Since then, Zoé’s has woven a fascinating career in the arts: She was a curator at the V&A Museum for 10 years from 2003 until 2013 and has also worked as a curator of contemporary British art at Tate Britain and then at Tate while also completing a PhD. A career highlight for Zoé was to co-curate Tate Modern’s hugely successful Soul of a Nation: Art in the Age of Black Power which Tate said “shines a bright light on the vital contribution of Black artists to a dramatic period in American art and history.” The show—which displays over 200 pieces of work by a huge range of African American artists particularly in between 1964 and 1984 is now on tour around the world. “It’s been incredibly humbling to be part of the process in such a major way of seeing the exhibition through and now for people to experience it all over the US,” Zoé says. “But also, it meant so much to have it here and to witness a real sea change in who was coming to the museum, and the excitement for it.”

This year, Zoé will be the first external curator appointed by the British Council to work with Northern Irish artist Cathy Wilkes on the British Pavilion at the Venice Biennale which she describes as a “huge thrill.” Zoé says Cathy’s work reminds her of American poet and playwright Lorraine Hansberry. “Lorraine said that the supreme test for thinking about technical skill, or creative imagination, is the depth of art that can capture the kind of infinite variety of the human spirit both in its joy, but also in its despair,” says Zoé. “It’s something that is very true in [Cathy’s] practice so it's something that I'm really eager for people who are fortunate enough to get to Venice to experience.” 
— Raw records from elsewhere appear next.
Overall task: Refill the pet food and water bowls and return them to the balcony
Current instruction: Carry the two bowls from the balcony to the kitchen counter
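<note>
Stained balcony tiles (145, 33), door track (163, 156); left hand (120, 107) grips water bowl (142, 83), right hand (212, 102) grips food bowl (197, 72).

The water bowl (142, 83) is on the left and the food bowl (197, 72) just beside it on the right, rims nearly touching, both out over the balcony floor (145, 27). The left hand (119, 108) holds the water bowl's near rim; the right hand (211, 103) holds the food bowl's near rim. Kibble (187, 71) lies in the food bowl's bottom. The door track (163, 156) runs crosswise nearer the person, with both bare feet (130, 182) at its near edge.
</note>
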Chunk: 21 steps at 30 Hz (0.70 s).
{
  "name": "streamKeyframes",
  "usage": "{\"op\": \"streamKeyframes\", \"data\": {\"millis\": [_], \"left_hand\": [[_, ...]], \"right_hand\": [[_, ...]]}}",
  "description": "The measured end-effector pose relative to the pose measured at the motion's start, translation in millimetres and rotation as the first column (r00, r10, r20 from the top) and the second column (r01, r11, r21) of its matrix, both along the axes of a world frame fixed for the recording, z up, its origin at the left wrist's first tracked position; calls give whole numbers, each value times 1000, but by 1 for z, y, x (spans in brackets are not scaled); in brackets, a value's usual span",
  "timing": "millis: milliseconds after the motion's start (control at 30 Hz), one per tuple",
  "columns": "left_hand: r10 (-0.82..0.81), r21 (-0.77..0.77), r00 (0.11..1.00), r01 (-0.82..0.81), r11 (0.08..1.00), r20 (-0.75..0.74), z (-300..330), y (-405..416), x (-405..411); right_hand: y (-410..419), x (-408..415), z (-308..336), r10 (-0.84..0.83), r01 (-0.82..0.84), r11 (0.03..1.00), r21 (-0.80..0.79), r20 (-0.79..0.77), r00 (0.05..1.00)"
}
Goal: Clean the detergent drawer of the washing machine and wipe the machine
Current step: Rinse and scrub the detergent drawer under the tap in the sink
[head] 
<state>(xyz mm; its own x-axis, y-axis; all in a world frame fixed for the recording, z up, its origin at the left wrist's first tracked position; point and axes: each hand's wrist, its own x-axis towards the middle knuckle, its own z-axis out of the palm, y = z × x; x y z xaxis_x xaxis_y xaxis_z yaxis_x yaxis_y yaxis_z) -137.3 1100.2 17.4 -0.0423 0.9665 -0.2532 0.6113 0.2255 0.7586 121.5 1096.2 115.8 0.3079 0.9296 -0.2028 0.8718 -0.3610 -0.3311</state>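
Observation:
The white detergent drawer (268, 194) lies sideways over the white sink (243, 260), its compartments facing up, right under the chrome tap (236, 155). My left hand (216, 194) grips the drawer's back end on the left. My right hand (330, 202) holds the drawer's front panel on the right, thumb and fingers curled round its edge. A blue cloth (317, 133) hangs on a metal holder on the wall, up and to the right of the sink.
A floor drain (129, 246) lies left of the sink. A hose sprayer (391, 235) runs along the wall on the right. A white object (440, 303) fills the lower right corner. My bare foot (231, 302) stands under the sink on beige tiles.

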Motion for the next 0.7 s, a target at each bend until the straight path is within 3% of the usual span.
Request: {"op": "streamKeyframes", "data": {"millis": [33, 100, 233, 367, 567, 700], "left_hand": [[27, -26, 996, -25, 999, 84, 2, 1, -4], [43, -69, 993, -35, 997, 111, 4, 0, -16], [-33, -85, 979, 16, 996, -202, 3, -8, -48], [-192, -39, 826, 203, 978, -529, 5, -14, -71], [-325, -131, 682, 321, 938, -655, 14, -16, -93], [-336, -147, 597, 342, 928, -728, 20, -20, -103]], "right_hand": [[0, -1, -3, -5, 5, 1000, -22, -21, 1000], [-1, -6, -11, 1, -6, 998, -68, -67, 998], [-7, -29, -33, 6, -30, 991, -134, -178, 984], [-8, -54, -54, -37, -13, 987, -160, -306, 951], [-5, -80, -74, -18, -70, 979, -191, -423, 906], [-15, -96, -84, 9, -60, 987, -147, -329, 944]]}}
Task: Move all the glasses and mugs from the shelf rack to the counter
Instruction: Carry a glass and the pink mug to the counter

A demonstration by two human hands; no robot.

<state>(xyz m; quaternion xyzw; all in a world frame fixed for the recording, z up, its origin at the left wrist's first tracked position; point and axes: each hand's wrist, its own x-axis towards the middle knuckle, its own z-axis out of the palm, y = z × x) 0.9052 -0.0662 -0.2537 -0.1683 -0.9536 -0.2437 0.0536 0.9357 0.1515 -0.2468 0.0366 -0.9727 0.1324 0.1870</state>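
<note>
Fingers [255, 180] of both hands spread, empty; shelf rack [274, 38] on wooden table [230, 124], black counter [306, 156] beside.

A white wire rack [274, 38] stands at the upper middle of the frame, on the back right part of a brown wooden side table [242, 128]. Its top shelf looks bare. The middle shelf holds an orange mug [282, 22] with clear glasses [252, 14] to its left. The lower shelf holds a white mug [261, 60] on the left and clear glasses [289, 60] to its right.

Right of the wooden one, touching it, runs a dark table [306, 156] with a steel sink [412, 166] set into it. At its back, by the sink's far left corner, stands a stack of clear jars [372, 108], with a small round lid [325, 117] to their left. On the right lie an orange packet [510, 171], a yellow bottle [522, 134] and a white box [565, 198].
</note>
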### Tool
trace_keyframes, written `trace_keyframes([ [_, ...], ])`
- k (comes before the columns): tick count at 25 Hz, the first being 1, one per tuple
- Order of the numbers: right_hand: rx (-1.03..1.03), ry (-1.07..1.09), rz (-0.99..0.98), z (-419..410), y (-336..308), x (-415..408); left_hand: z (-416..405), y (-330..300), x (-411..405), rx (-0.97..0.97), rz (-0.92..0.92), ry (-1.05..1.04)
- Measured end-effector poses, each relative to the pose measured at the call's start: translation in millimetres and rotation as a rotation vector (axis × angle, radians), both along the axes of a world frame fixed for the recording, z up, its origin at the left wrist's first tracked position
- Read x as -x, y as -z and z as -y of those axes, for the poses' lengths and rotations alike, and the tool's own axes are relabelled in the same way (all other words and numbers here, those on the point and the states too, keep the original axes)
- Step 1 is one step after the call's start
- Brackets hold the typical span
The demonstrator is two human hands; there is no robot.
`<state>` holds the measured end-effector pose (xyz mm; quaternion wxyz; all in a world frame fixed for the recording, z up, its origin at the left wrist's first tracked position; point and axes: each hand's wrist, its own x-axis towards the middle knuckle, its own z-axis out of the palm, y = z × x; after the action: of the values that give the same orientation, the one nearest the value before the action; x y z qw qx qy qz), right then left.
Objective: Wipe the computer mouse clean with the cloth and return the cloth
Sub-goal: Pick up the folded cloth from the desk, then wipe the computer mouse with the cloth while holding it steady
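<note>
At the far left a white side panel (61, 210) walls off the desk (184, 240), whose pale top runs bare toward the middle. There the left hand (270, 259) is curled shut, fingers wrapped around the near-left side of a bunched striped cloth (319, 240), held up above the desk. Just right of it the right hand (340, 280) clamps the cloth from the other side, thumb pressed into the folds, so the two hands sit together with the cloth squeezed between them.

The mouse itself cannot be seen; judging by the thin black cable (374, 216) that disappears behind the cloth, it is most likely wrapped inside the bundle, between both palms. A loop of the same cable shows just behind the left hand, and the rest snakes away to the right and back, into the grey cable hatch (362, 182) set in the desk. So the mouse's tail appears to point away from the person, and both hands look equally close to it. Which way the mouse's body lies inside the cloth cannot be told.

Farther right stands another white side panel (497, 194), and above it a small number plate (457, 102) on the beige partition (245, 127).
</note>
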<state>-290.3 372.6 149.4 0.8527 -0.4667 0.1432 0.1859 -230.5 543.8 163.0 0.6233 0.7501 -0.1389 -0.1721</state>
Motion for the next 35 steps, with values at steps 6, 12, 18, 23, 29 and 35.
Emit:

Zoé is keen to communicate the less glamorous behind-the-scenes work surrounding exhibitions and museums which can, at times, be eclipsed by “this sense that people are wearing designer clothing and standing around at champagne functions.” In terms of her own style, Zoé tends to opt for simple, block colour dresses and “un-fussy” outfits teamed with her secret weapon of long-lasting lipstick. Despite her love for block colour unfussiness, Zoé is a constant admirer of the white shirt on others including the kind of androgynous, crisp white shirt formality sported by musician Janelle Monae. "Seeing Janelle Monae's style evolution has in some ways influenced my own approach to style: from her I learned to appreciate classic garments like a crisp white shirt could really make a statement; she's also given me the courage to embrace suits and tailoring a bit more and to have a little fun playing with proportion,” Zoé says. “She used to adopt the formal white shirt and tuxedo as an ultra-stylish uniform, it was her way of showing reverence to the African American entertainers who paved the way,” Zoé says. “It also paid homage to black labour, not just on stage and screen but in the domestic sphere too—that white shirt acknowledged our work and cultural contributions.” Sometimes the most powerful messages can be carried through seemingly simple items.

In terms of what Zoé will be wearing for her new role at the Hayward, Zoé is thinking about updating her wardrobe. “I've gotten so comfortable over the years wearing dresses with a bold, graphic print but am rethinking that as my default look,” she says. “There's something effortlessly sophisticated about vibrant separates, set off by a sharp white shirt that seems fitting for new beginnings.”